Tasked with finding a buyer for Enikos' assets is serial entrepreneur Mike Nicholls, who joined as chief executive 18 months ago with a brief to sell the intellectual property of the company, not to build an operating business. That meant first turning the technology into a prototype product, the Enhanced Media Platform (EMP), a cloud-based service that enables users to combine audio, video, web pages and other forms of digital media into multimedia presentations.

Nicholls says he is only engaged in Enikos for three or four days each month, but confirms that discussions to sell the IP are underway. In July the Allan & Buckeridge-funded company had one of its patents approved, and a further eight are currently being processed, some of which relate to key parts of the MPEG standard.

"We're in the process of trying to monetise those IP assets," Nicholls says. "There is some pretty valuable IP around the MPEG standard and around things like session mobility between devices such as your iPod or a TV or a PC."

Nicholls, however, hasn't been sitting on his hands. He is on the verge of taking the covers off a new business, MortgageCorp, an online mortgage broker, calculator and home loan finder that compares 600 loans from 25 lenders.

He says there are some similar services around, but says usually these sites do not reveal who the lenders are, and require you to meet with a representative. Nicholls says MortgageCorp provides that information online, fulfilling his idea of streamlining the process of mortgage broking.

Nicholls says he spent three months achieving the necessary accreditation and is now almost ready to set the service as live.

Commentary
A good entrepreneur should have the skills to not just grow a business, but to know when and how to close one down as well.

While start-up entrepreneurs are generally praised for their successes, good entrepreneurs also have the skills to know when it's time to pull the plug. It's not as glamorous as an IPO or a trade sale, but selling off or licensing out the intellectual property of a start-up can still ensure a return for the investors when it's clear that the business will never fly. Especially when you consider that most high-risk start-ups are doomed to fail.
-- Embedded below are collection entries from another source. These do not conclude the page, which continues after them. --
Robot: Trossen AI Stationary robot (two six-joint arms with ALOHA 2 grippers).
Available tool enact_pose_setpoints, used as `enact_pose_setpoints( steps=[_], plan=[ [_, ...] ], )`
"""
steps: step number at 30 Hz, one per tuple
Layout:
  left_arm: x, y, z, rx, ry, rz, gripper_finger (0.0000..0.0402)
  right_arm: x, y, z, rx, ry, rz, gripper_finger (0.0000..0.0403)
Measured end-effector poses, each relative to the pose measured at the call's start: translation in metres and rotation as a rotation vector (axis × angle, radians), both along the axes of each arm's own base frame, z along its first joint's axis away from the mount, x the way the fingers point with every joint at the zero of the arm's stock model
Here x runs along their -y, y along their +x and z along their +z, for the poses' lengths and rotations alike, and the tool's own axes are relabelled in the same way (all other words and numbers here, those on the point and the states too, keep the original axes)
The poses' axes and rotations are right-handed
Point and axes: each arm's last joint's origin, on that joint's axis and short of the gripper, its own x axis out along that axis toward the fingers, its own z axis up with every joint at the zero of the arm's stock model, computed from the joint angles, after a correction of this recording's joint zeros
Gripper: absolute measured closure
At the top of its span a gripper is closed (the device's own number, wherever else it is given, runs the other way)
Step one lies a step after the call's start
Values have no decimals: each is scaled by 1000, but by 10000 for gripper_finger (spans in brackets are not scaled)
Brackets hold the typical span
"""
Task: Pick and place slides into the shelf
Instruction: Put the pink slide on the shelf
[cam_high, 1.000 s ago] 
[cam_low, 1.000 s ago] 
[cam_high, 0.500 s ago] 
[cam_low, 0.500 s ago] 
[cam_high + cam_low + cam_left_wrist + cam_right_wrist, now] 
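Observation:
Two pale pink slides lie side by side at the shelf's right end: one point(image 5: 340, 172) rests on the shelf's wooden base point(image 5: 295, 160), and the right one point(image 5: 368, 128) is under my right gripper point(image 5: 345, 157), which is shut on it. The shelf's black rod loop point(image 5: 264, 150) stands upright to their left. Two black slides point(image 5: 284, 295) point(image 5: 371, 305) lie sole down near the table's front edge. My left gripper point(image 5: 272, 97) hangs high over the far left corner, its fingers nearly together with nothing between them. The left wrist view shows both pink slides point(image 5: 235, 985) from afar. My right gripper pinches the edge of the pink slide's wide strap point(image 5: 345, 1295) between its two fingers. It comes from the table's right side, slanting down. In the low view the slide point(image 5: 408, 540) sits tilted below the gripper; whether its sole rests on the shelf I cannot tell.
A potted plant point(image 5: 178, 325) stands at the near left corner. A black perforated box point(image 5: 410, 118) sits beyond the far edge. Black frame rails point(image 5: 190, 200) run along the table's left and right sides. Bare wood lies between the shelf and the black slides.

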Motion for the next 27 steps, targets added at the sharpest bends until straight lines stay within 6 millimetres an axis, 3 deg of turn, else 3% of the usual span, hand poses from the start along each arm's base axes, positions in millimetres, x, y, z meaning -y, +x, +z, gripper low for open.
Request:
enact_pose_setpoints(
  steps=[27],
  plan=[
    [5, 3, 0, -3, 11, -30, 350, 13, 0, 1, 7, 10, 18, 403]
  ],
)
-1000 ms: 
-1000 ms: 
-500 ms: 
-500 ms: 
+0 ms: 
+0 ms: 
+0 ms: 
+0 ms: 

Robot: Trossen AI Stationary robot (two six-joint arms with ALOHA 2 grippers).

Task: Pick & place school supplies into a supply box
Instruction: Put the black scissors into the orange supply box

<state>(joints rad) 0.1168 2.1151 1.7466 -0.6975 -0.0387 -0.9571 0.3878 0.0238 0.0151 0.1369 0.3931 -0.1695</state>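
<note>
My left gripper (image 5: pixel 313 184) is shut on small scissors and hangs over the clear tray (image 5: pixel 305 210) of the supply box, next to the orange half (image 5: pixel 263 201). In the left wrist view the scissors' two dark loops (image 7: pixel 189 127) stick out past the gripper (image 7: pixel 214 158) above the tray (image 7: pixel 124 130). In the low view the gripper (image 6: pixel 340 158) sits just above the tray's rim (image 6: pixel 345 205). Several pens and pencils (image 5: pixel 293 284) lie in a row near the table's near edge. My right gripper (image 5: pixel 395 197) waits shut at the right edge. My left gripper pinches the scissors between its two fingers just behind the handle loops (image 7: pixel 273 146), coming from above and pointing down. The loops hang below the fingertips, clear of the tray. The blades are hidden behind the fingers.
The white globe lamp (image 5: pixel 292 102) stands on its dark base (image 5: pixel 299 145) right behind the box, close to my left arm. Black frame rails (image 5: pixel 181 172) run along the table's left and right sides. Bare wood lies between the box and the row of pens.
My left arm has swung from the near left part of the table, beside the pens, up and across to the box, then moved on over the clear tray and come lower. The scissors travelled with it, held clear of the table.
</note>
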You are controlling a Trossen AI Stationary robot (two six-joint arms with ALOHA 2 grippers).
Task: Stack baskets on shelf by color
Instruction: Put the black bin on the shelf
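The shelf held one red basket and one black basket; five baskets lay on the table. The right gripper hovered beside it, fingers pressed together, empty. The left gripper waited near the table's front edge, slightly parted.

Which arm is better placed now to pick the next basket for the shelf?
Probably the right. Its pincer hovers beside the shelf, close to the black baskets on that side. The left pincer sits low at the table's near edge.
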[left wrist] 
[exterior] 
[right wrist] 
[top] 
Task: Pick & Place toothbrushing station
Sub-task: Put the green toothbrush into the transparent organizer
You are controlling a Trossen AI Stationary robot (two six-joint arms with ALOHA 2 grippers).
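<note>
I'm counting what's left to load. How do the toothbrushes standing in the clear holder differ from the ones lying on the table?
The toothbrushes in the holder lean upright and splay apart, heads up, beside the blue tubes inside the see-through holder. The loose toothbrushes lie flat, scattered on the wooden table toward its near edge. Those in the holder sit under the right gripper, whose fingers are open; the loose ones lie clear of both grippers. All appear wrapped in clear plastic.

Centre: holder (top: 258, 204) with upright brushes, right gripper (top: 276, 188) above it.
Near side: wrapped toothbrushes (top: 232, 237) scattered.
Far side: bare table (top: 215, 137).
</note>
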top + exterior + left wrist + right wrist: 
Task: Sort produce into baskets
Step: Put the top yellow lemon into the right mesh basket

In the case of Enikos, Nicholls says it's unlikely that the business would have ever attracted the funding necessary to succeed as a video and advertising business on an equal footing with US-based competitors such as Brightegg.

No word, however, on how much money was sunk into the business, but at least by selling now the investors are likely to get some return, rather than running a higher risk in building the company by investing further, potentially for zero return. It's not a great outcome for the investors, but nor is it a total write-off — although it remains to be seen what a potential buyer will value those assets as worth.

MortgageCorp, on the other hand, is relatively low-risk. It has been funded by Nicholls himself, and while it's too early to say whether it could ever deliver a massive windfall, it could at least become a solid business based on commissions for the loans that it will broker.